Opening in 2019, SKP-S Beijing, a high-end shopping outlet, is a popular place for young consumers, notably the Gen Zs. It not only offers high-quality products, but art and tech installations or Mars probe displays turn it into a zone for experiential shopping and photo ops. Decor aside, many shopping malls have integrated options ranging from restaurants to massage and skincare salons. Some have also launched themed bazaars and night markets to entice customers.

Offline consumption can meet the consumer gusto for shopping, entertainment, social activities and travel, a field in which shopping malls can develop distinctive edges compared with online stores, Zhao Ping, Vice President of the research institute at the Beijing-based China Council for the Promotion of International Trade, told, a Chinese news site.

You ask, we serve

New demand generates new business. In pursuit of novelty, today's consumers have service requirements ranging from getting skincare at home to choosing the right pet training facility. Their lust for entertainment has notably branched out, including buying designer toys, posing for photos in themed homestays, indulging in live action role play or trying on traditional Chinese dress—also known as hanfu. Driven by the intensifying public passion for sports in recent years, many regions have launched indoor skiing and surfing venues.

The homestay sector saw a business surge during the Spring Festival holiday this year. To avoid COVID-19 infection risks, many people opted to take short trips. Data from online travel agency Tujia showed that homestay bookings on the platform rose over 20 percent year on year from January 31 to February 5.

The consumer exploration of new options derives from China's overall improving life standards and styles. In 2021, per-capita disposable income of Chinese residents stood at 35,128 yuan ($5,539), up 8.1 percent year on year. Per-capita consumer spending, 24,100 yuan ($3,800), went up 12.6 percent year on year, topping the GDP growth of 8.1 percent, according to the National Bureau of Statistics.

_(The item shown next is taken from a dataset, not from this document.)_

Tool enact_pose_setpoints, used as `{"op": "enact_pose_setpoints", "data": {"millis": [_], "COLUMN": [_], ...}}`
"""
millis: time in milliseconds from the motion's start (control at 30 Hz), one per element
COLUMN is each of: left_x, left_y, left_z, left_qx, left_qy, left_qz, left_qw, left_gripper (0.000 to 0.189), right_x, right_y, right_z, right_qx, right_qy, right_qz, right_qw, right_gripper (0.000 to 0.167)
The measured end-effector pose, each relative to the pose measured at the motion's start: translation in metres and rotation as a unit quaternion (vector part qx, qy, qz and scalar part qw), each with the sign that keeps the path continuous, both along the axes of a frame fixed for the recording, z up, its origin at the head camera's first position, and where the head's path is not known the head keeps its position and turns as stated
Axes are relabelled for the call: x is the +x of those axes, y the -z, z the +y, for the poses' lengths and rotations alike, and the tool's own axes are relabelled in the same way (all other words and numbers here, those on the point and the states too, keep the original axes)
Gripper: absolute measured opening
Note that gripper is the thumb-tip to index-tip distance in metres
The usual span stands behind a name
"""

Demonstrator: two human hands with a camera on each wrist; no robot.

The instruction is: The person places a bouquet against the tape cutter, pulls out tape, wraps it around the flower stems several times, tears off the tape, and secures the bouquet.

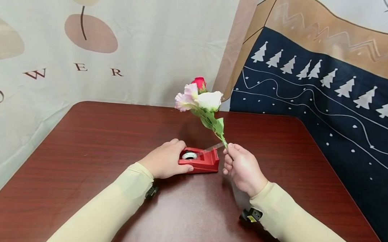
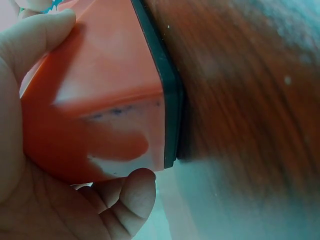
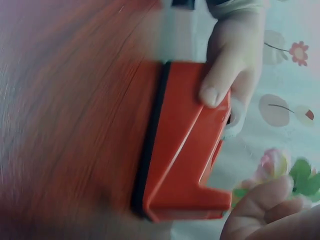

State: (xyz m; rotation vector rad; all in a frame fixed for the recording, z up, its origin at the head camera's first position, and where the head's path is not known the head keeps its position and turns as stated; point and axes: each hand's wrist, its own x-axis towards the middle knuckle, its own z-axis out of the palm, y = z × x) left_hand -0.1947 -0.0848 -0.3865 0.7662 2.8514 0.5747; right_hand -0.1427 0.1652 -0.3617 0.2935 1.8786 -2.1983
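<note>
My left hand (image 1: 167, 159) grips the rear end of a red tape dispenser (image 1: 208, 167), thumb along its near side. In the left wrist view the dispenser's red body (image 2: 115, 60) and dark base lie between thumb and fingers. A white-cored tape roll (image 1: 189, 156) sits inside it. My right hand (image 1: 244, 168) pinches the stems of a small bunch of flowers (image 1: 209, 101), one red, one white and one pale pink-purple, held tilted up to the left. A clear strip of tape (image 1: 210, 148) stretches from the roll over the dispenser's front to the stems.
The dispenser stands on a dark red-brown wooden table (image 1: 82, 137). Behind the table hangs a pale printed curtain (image 1: 158, 43), with a navy cloth with white trees (image 1: 312, 90) at the right. Each wrist carries a small black camera (image 1: 252, 214).
</note>
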Motion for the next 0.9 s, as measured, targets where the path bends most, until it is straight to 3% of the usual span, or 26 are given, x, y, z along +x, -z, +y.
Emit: {"op": "enact_pose_setpoints", "data": {"millis": [100, 200, 400, 633, 767, 900], "left_x": [0.0, 0.0, 0.0, 0.001, 0.0, 0.001], "left_y": [0.0, 0.0, 0.0, -0.001, -0.001, -0.001], "left_z": [0.0, 0.0, 0.001, 0.001, 0.001, 0.0], "left_qx": [0.001, 0.0, -0.003, 0.001, -0.002, -0.007], "left_qy": [-0.001, -0.001, -0.001, 0.002, 0.002, 0.003], "left_qz": [-0.003, -0.003, -0.002, -0.004, -0.002, 0.003], "left_qw": [1.0, 1.0, 1.0, 1.0, 1.0, 1.0], "left_gripper": [0.051, 0.051, 0.054, 0.052, 0.054, 0.057], "right_x": [0.001, 0.002, 0.004, 0.003, 0.002, 0.004], "right_y": [0.001, 0.002, 0.005, 0.005, 0.004, 0.004], "right_z": [0.0, -0.002, -0.007, -0.011, -0.01, -0.01], "right_qx": [-0.048, -0.055, 0.061, 0.164, 0.182, 0.159], "right_qy": [-0.022, -0.031, 0.01, 0.05, 0.046, 0.021], "right_qz": [-0.021, -0.014, 0.038, 0.049, 0.043, 0.026], "right_qw": [0.9984, 0.9979, 0.9974, 0.984, 0.9812, 0.9868], "right_gripper": [0.03, 0.029, 0.01, 0.013, 0.017, 0.025]}}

As the government has continuously reinforced support for small and micro businesses and offline consumption is resuming, operators of commercial startups and self-employed sellers are feeling the turn for the better. "Despite rising operation costs and the boom of online platforms, brick-and-mortar stores still have promising prospects through the large domestic market. Innovation is always key to the sustainable growth of new business undertakings," Zhao said.

While offering backing, the authorities have also strengthened regulations on malperforming businesses, such as unlicensed aesthetic medical services providers and live action role play clubs, to protect consumer rights and interests.

The new ventures are being boosted across the country to expand consumption and reinforce this year's economic growth. According to the NDRC on February 5, it will improve the service quality of rural tourism, healthcare and elderly care, as well as that of special homestay facilities. It will also expand online and green consumption, and further integrate rural e-commerce platforms plus express delivery systems.